*What you should do*:
Exactly as given, repeat all of the entries.

*Exercise materials*:
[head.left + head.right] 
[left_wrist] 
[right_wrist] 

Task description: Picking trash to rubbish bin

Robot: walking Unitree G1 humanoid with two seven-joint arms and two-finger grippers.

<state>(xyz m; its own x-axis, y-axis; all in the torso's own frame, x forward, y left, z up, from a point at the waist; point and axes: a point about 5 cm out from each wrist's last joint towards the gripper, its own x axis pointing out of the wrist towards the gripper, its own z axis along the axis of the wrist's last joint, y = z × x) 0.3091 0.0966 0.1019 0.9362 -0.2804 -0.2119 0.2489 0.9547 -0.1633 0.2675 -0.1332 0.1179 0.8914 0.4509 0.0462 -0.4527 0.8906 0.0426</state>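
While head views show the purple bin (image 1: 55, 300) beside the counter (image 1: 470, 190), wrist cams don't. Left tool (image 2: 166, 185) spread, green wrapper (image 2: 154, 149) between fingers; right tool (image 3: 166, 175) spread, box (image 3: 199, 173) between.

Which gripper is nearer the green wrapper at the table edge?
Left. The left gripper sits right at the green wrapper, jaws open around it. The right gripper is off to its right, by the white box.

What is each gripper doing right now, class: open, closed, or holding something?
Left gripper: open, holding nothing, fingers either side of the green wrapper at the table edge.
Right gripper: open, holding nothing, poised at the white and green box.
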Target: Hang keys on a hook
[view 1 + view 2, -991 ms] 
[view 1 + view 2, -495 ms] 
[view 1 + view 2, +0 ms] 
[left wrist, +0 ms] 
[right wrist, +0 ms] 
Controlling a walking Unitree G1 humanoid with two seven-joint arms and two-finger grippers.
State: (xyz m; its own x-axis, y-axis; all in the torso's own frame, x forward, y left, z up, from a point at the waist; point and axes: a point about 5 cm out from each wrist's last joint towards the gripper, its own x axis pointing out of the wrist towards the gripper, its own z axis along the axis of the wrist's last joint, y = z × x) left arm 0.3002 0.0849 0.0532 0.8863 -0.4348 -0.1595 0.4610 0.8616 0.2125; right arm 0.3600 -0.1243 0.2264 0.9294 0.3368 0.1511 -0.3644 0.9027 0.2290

*Answer to the problem*:
[head.left + head.right] 
[left_wrist] 
[right_wrist] 

Task description: Picking trash to rubbish bin

Robot: walking Unitree G1 humanoid with two seven-joint arms and two-finger grippers.

<state>(xyz m; its own x-axis, y-axis; all in the torso's own frame, x forward, y left, z up, from a point at the waist; point and axes: a point about 5 cm out from each wrist's last joint towards the gripper, its own x axis pointing out of the wrist towards the gripper, its own z axis along the axis of the wrist's last joint, y = z × x) 0.3091 0.0966 0.1019 0.9362 -0.2804 -0.2119 0.2489 0.9547 -0.1633 0.2675 -0.1332 0.1179 0.8914 0.4509 0.0462 -0.4527 0.8906 0.0426</state>
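While head views show the purple bin (image 1: 55, 300) beside the counter (image 1: 470, 190), wrist cams don't. Left tool (image 2: 166, 185) spread, green wrapper (image 2: 154, 149) between fingers; right tool (image 3: 166, 175) spread, box (image 3: 199, 173) between.

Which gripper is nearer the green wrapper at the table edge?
Left. The left gripper sits right at the green wrapper, jaws open around it. The right gripper is off to its right, by the white box.

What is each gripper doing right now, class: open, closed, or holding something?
Left gripper: open, holding nothing, fingers either side of the green wrapper at the table edge.
Right gripper: open, holding nothing, poised at the white and green box.
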Target: Hang keys on a hook
[view 1 + view 2, -991 ms] 
[view 1 + view 2, -495 ms] 
[view 1 + view 2, +0 ms] 
[left wrist, +0 ms] 
[right wrist, +0 ms] 
Controlling a walking Unitree G1 humanoid with two seven-joint arms and two-finger grippers.
State: (xyz m; its own x-axis, y-axis; all in the torso's own frame, x forward, y left, z up, from a point at the waist; point and axes: a point about 5 cm out from each wrist's last joint towards the gripper, its own x axis pointing out of the wrist towards the gripper, its own z axis along the axis of the wrist's last joint, y = z × x) left arm 0.3002 0.0849 0.0532 0.8863 -0.4348 -0.1595 0.4610 0.8616 0.2125; right arm 0.3600 -0.1243 0.2264 0.9294 0.3368 0.1511 -0.3644 0.9027 0.2290

What the exercise asked for is now complete.